_What needs to be done_
Starting with the first line of the listing, quote each line exactly until and including the one with "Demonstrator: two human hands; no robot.", leaving pictures out.

(Stored data begins)

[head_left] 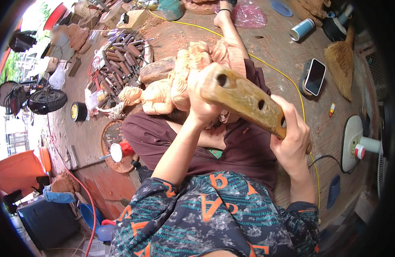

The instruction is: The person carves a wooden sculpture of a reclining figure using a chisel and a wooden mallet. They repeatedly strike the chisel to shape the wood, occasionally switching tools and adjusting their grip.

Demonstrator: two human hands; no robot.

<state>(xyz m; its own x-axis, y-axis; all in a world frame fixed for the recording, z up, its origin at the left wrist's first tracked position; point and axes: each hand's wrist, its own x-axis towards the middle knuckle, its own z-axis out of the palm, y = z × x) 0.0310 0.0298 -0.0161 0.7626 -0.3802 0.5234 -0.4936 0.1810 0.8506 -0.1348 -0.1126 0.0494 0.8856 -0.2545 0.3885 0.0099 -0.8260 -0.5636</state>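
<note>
A carved wooden figure (159, 95) lies on its side across my lap, its head toward the left. My right hand (291, 137) is closed round the right end of a long, worn, yellow-brown wooden block (244, 99) with round holes through it. The block is raised aslant above the carving, its far end slightly blurred. Close beside the figure, my left hand (201, 96) is closed, partly behind the block's left end. The block hides its fingers, and I cannot make out what they grip. My bare foot (223, 18) is stretched out beyond the carving.
Many wooden-handled carving tools (120, 62) lie piled at the left. A yellow cord (287, 77) crosses the floor. To the right are a phone (315, 77), a spray can (302, 30), a straw broom (339, 64) and a fan (356, 143). A red-white mug (120, 151) stands by my left knee.
</note>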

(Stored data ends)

_Answer to the exercise_
[head_left] 

The instruction is: The person carves a wooden sculpture of a reclining figure using a chisel and a wooden mallet. They repeatedly strike the chisel to shape the wood, occasionally switching tools and adjusting their grip.

Demonstrator: two human hands; no robot.

For this exercise, nothing more is required.